The foreshore or beach is approximately 122 feet wide at the westerly side of the park, about 125 feet wide at a point in the middle of the park, and 133 feet wide at the easterly side of the park, thus giving an average for the strip of 126% feet.

It is alleged in the complaint and was established upon the trial that the beach or foreshore in front of the upland belonging to or leased by the defendants is fenced off and separated from the beach on either side of it, on the westerly side by a jetty or bulkhead, which is surmounted by a fence of pickets or palings and on the top of which are strung several strands of wire, and on the easterly side by a fence about ten feet [250]*250in height, composed of spiles, posts, planks, boards, dead trees and barbed wire. There is no opening or passageway through these obstructions between high and low water, and there is no means of access to this part of the beach excepting through the uplands of the defendants and with their consent, to obtain which payment of a fee is required. In other words, the beach at this point is treated by the defendants in the same manner with respect to use by the public as is the upland, which they own or lease. In addition to the defenses against the public use of the beach thus established, the defendants Steeplechase Company have constructed and now maintain several other permanent structures, which are- situated partly upon the upland and partly upon the foreshore, viz., a roofed open pavilion, and the platform connecting the same with the pier, the roller coaster and the machine horse railway, and the pier with the water pipe under it across the beach, and the walk on spiles known as Tilyou’s Walk.” All of these structures are shown to rest upon and to be supported by spiles or posts driven into the sand of the beach and connected or tied together with cross-braces of wood or iron at various heights above the beach, and the plaintiffs contend that all these structures except the pier are unlawfully built and maintained by the defendants, or some of them, upon the theory that they prevent, obstruct or interfere with the free use of the foreshore by the People of the state and constitute an unlawful invasion of the rights of the public freely to pass and repass along the beach or littoral.

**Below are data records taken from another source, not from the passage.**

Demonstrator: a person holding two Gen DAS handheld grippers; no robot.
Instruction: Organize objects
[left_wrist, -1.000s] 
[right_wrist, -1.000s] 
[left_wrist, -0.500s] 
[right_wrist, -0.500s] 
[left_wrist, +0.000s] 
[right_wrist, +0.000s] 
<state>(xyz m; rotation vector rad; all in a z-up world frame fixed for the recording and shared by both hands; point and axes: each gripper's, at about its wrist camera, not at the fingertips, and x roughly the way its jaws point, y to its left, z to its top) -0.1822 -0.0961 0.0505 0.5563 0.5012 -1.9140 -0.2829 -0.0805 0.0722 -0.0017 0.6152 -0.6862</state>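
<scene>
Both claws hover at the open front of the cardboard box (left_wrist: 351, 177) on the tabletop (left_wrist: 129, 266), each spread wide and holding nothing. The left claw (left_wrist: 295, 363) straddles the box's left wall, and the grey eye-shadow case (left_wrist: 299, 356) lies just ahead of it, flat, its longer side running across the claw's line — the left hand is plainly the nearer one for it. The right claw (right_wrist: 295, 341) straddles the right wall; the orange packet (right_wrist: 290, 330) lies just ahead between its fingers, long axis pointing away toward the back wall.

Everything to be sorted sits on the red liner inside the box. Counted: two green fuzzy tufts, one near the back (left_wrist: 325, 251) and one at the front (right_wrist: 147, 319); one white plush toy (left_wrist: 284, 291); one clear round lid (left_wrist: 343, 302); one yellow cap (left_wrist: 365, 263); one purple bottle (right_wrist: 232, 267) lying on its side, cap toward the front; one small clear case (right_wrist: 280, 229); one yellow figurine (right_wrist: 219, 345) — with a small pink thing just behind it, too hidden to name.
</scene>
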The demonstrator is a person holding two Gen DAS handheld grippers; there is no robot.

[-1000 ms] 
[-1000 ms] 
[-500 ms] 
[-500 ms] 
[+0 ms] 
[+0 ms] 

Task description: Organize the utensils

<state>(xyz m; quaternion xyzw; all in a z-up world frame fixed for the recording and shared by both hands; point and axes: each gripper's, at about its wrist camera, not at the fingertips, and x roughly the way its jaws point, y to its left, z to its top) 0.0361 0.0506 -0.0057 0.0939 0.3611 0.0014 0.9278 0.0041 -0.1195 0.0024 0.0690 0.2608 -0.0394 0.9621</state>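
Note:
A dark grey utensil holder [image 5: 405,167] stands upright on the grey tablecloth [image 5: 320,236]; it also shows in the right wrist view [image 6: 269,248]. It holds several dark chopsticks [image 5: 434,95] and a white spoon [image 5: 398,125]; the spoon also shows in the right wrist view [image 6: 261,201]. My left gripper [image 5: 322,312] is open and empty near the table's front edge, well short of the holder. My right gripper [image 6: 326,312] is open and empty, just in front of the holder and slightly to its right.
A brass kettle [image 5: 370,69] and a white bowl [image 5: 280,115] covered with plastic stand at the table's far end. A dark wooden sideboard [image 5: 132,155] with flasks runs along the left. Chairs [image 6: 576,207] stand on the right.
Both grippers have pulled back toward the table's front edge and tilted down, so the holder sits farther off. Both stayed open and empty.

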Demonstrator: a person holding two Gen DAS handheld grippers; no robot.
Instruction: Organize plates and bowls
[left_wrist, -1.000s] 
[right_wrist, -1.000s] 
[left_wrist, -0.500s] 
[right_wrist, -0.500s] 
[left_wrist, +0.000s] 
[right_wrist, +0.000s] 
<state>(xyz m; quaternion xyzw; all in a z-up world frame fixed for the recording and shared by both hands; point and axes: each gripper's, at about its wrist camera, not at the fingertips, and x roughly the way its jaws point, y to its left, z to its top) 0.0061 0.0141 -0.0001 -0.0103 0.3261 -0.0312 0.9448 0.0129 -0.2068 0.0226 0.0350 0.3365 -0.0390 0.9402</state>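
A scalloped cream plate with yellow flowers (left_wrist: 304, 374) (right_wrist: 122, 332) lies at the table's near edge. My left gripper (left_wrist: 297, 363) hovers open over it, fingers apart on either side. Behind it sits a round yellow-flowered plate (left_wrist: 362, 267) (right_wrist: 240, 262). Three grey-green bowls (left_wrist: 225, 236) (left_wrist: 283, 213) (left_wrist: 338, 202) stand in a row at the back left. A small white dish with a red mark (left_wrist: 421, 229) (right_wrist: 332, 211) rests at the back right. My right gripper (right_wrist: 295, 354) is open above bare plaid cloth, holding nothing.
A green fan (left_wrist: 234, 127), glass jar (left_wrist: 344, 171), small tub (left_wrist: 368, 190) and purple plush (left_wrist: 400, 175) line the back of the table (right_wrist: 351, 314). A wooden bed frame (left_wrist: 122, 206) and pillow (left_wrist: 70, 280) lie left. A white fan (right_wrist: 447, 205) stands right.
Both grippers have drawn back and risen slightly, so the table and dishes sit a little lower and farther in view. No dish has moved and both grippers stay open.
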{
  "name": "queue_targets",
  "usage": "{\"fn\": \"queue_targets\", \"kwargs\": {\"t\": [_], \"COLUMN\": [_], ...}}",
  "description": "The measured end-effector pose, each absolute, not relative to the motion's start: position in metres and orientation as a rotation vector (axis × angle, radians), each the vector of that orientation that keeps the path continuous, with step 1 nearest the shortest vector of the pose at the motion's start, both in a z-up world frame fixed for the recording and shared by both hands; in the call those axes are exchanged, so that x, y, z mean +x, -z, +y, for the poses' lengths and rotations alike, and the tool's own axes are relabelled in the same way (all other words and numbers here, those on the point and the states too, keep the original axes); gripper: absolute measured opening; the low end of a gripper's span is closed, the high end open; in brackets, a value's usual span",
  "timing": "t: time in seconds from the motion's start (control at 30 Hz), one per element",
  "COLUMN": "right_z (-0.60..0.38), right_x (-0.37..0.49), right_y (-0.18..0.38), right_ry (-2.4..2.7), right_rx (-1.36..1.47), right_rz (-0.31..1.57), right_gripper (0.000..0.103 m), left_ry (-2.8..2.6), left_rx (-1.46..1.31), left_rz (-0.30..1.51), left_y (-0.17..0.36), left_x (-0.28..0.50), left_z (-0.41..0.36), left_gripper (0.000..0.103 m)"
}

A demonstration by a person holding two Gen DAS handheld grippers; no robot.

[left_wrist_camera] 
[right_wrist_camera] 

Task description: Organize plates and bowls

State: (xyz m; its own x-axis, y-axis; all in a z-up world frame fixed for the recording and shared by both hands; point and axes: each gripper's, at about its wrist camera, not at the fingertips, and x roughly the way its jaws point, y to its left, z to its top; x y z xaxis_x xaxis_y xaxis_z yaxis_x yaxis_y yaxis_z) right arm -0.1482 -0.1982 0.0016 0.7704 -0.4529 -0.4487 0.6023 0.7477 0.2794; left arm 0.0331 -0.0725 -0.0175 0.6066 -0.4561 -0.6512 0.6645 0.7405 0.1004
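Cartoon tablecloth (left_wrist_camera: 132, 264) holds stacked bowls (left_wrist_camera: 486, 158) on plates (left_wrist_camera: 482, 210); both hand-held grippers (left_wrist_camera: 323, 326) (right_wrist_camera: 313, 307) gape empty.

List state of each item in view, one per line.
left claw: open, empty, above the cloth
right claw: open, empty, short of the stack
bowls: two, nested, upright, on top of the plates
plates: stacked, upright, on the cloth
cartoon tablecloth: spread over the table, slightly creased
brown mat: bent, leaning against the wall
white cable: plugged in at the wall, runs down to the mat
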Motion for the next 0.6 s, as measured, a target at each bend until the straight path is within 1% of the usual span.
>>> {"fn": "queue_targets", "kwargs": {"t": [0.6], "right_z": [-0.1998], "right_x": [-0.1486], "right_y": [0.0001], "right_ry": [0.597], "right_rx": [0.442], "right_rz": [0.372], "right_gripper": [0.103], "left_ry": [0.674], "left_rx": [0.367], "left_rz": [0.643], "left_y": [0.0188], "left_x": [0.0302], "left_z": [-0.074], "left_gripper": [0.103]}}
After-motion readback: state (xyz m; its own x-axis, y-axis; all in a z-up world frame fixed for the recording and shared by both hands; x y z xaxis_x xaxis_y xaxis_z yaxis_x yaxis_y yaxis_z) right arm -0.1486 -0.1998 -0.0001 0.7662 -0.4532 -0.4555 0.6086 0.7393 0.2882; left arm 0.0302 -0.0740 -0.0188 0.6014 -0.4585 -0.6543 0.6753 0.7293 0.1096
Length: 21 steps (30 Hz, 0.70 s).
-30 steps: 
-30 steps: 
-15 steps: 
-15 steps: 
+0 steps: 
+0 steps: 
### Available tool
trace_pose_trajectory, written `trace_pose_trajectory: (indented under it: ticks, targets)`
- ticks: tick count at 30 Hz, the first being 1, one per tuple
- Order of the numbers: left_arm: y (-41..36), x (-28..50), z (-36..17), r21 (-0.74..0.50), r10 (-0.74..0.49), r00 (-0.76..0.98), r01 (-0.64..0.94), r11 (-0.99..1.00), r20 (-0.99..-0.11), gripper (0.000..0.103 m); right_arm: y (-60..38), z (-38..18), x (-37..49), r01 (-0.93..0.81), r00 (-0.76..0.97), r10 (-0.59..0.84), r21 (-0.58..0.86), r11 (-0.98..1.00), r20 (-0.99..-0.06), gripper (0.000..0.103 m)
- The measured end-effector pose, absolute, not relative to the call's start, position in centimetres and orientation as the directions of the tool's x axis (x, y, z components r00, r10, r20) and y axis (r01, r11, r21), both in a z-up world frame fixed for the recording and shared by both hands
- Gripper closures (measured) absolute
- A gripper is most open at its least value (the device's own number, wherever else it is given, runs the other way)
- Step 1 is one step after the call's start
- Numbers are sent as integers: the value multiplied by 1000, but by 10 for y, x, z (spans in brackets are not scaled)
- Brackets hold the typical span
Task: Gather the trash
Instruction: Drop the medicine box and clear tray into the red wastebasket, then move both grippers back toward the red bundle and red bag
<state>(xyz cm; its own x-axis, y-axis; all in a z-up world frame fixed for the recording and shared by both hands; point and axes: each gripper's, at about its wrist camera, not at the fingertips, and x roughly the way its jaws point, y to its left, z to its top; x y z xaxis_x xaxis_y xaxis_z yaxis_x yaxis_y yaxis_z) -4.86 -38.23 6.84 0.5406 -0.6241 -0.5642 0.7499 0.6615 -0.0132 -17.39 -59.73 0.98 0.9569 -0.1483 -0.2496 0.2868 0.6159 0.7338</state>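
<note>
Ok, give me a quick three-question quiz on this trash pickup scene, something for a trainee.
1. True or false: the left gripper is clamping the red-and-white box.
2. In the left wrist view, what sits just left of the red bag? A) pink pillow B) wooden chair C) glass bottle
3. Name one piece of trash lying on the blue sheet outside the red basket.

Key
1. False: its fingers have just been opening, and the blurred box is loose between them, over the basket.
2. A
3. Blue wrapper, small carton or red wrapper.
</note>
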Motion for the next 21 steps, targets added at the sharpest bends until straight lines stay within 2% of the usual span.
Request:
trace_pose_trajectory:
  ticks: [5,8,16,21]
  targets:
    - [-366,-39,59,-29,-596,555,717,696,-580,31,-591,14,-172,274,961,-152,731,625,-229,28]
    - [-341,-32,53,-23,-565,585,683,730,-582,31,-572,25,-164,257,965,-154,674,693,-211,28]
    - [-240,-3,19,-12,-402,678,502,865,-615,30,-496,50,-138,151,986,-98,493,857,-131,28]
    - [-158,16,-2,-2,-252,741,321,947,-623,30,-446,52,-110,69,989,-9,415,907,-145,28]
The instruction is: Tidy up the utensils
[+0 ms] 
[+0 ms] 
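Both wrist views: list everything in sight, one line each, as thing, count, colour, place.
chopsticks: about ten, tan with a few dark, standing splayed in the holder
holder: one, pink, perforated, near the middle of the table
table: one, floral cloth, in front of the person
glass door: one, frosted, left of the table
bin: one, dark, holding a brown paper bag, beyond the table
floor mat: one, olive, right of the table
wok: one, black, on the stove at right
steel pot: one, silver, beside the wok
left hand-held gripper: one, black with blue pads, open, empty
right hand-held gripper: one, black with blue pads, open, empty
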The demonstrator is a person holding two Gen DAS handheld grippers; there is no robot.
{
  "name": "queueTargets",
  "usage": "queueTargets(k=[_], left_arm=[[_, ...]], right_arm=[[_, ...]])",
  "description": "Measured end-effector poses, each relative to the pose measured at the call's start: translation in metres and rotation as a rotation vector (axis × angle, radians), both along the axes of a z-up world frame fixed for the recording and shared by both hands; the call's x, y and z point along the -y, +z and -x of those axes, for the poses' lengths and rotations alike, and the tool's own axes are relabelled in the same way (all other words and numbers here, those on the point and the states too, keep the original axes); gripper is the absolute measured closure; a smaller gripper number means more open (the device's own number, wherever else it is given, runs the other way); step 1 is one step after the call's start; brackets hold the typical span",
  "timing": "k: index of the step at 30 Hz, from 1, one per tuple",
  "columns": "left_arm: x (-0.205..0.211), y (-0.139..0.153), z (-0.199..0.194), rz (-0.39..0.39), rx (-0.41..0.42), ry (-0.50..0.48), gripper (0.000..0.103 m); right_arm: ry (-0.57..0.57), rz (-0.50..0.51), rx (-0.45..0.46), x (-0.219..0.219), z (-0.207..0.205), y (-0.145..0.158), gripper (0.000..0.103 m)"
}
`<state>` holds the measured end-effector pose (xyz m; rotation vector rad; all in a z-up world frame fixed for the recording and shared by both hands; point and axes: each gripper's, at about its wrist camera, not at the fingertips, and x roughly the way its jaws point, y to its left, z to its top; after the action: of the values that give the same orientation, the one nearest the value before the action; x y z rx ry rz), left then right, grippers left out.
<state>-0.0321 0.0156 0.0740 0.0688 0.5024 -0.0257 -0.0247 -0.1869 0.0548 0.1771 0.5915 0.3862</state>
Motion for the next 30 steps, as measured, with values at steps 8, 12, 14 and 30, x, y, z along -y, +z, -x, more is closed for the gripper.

It will not be necessary to go into a lengthy examination of the older authorities on the subject of littoral rights, nor is a historical review of their origin and growth needful, however interesting the subject [251]*251may be, for we have had in this state in recent years two decisions by our Court of Appeals, which provide a rule by which the case at bar may be decided. These cases are Town of Brookhaven v. Smith, 188 N. Y. 74, and Barnes v. Midland R. R. Terminal Co., 193 id. 378. In the former case it was held that the defendant owner of the upland had the right to erect a pier or dock across the tideway and lands under water so as to make available his long recognized right of access to' the navigable water, and this, notwithstanding a grant of the land under water to the plaintiff in fee. In the latter case it was held that the public had a right of passage over the land between high and low water marks, usually spoken of as the foreshore, and that the upland owner must exercise his right to build a wharf or dock in a reasonable manner so as not to interfere unnecessarily with the public’s right of passage. The Barnes case was carried on appeal to the Court of Appeals by permission, the Appellate Division certifying to the Court of Appeals the following question: “At the time this action was begun was there any right in the public to pass over the beach between high and low water mark at the defendant’s summer resort known as Midland Beach? ” This question was answered in the affirmative.

In that case the defendant claimed the foreshore under a patent; but it was held that the patent conferred no rights upon the defendant which it did not have as a littoral proprietor, and hence the case must be regarded as one not involving the question of rights under a patent. So, in the observations and deductions which I am about to make, I must be considered as speaking of tidal lands of the state for which no patent has been issued.

The Barnes case recognized a public right of pas[252]*252sage over all lands over which the tide ebbs and flows. A public right of passage includes not only the right to pass on foot, but also, wherever it is physically possible, with vehicles, including vehicles drawn or propelled by horse or other motive power. In other words, as I interpret the Barnes case, it recognizes that a beach between high and low water marks constitutes a sort of natural public highway, and although it may not be subject to all the incidents of a regularly established public highway, it is subject to the right of the public to travel over it by all means used on the public highways of the state.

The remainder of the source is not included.